Authorities in British Columbia predict that 2016 will break all records for provincial deaths from opioid overdoses, including 128 in November alone.
Officials had first declared an emergency in the spring, as cheap synthetic fentanyl replaced expensive heroin and soon became mixed into most street drugs.
A pill sells for as little as Can$2 (US$1.50), said the 59-year-old Mootrey.
"I wish they'd all go into treatment," she said of the many addicts in her neighborhood.
But treatment facilities are full, with long waits to get a spot.
"There's always been a problem here," said Steward, who manages a facility run by the Vancouver Area Network of Drug Users.
"But now the morgue's full, they look at it and say, we better do something."
The 44-year-old has personal experience with addiction: a cocaine user by age 12, he eventually found himself living on the streets in Montreal.
Steward said he now uses cocaine and heroin, taking care to buy only from a known dealer and never injecting alone, in case he overdoses.
For decades, the Downtown Eastside, or DTES, was where men broken by Canada's resource booms ended up in cheap hotels, each with a pub on the ground floor.
Over time, they were joined by drug addicts from across Canada, and the mentally ill left homeless when British Columbia closed mental health institutions without providing community housing as promised.
"A lot of people here are under care, and targeted by drug dealers," said Neil Arao, manager of Insite, North America's only supervised injection site, located in the DTES.
He estimated at least 1,200 locals are both mentally ill and addicted to drugs, though there are no accurate numbers.
Proposed solutions range from decriminalizing hard drugs to prescribing heroin to adding rehabilitation facilities.
Long term, experts and advocates agree, the solution is to reduce the numbers of drug users by solving issues that begin, for most, in childhood.
That's a challenge compounded by British Columbia's child poverty rate of about 20 per cent, one of the highest in North America.
The acute poverty and despair in the DTES is a shocking sight in the heart of Vancouver, an otherwise bustling and wealthy metropolis where average home prices are nearly Can$1 million, according to the Canadian Real Estate Association.

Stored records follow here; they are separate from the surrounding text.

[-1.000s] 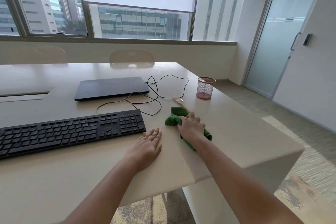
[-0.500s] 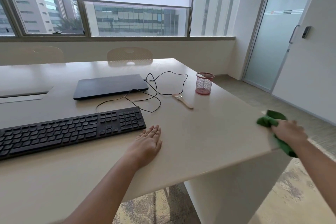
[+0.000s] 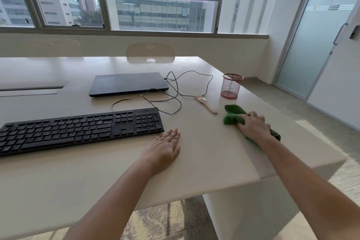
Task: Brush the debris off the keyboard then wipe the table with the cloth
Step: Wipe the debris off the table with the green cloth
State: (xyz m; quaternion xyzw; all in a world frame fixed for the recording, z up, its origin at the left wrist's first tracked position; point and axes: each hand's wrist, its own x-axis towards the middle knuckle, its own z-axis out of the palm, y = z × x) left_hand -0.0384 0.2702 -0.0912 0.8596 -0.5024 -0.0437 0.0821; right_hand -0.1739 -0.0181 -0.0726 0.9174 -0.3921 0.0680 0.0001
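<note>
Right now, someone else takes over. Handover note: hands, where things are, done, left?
Left hand: flat on the table, right of the keyboard, holding nothing.
Right hand: pressing the bunched green cloth onto the table near its right edge.
Brush: lying on the table between the cable and the red mesh cup, untouched.
Done: brushing appears finished; wiping is underway.
Left: wipe the remaining tabletop; how much is already wiped cannot be told.
</note>
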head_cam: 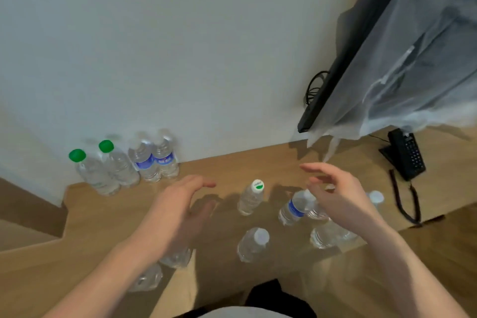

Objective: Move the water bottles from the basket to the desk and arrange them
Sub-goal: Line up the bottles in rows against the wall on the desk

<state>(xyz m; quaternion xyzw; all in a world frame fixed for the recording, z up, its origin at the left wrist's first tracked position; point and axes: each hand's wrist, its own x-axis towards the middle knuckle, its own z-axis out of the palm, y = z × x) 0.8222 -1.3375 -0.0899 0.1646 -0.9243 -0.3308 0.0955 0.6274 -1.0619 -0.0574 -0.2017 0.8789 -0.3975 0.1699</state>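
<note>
Your clear plastic water bottles stand upright, long axes vertical, caps up: four in a row (124,162) at the wall, 10 o'clock on the light wooden desk (222,170); one green-and-white-capped bottle (251,197) centre. Your left hand (180,204) and right hand (335,193) hover spread, holding nothing. A black telephone (407,155) sits at 3 o'clock.

Clear glossy plastic bottles (249,201) are standing on a smooth wood-grain desk (232,168), while thin, seemingly plastic film (418,64) is draping the screen.
</note>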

It is "like a trap," said Arao. "It's hard to escape it." The numbers are stark.
The Insite supervised injection centre serves about 700 drug users a day, Arao said. In the past, one or two overdosed each day but in recent weeks it's up to 15 per day.
The emergency room at St. Paul's hospital has handled more than 6,000 overdose patients so far this year, said physician Nadia Fairbairn.
"Vancouver is right in the middle of the crisis," she said.
In December, officials launched a mobile overdose clinic in the Downtown Eastside, staffed by emergency and addiction physicians.
Agencies have also set up rooms, and even tents in alleys, staffed by trained volunteers equipped with some 18,000 kits distributed by the government.
Each contains injectable naloxone, which quickly counters the effect of most opioids.
Most policy experts agree there is little prospect for stopping the supply of cheap synthetic opioids.
Authorities say most are shipped from China, and mixed in Canada with other drugs or pressed into pills.
Synthetic opioids are also available on the internet, with sites advertising discreet mail order shipments.
Asked to describe the situation, Arao said to call it a "crisis" implies there will be an end.
"I'm wondering if this is now our normal," he said.